To ensure the tests would prove negative, officials tampered with the relatives’ DNA samples. However, they did not realise that the DNA test would also be able to expose their attempts at a cover-up.

The results of the DNA tests in case No. 783-78/ADM of Anantnag police station, under CDFD case No. 685 and DNA typing report LS/DNA-FP/2001-645, were forwarded to the senior superintendent of police, Anantnag, on February 26, 2001.

Weeping women of Chittisinghpora

Now that the truth is out, Chief Minister Farooq Abdullah has issued orders with immediate effect to place under suspension all the officials involved in faking the DNA samples. He declared today that in case the officials are found guilty, they would be sacked and prosecuted. One man commission of enquiry, headed by Justice GA Kuchay, a retired High Court judge, has also been appointed to probe the matter. The report is expected in two months.Meanwhile, Inspector General of Police Jammu, PL Gupta, has been entrusted the job of getting fresh DNA tests conducted. It may be recalled that on the first day of the then U.S. President Bill Clinton's Indian visit Sikh villagers in Chattisinghpora in Kashmir were massacred.
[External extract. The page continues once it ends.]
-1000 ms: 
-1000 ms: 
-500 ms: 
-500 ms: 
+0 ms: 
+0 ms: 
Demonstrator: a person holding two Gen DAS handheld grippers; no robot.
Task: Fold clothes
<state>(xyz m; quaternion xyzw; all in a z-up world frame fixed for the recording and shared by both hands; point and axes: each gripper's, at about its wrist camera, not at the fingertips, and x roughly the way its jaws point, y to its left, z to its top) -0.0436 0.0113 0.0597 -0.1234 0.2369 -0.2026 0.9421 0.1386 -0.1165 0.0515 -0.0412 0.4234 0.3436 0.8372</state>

While DNA samples purported to have been collected from the relatives did not match with the DNA isolated from the exhumed bodies. In three cases, the samples of women relatives were found to have come from men, something that is said to have come as a shock to the forensic scientists.

The cover-up sufficiently meant that the DNA samples were switched in a desperate attempt to disprove the claims of the relatives that the slain men were their relatives and had nothing to do with the Chattisinghpora massacre.

Chief Minister Farooq Abdullah had said that as soon as the reports were received they would be tabled in the legislative assembly.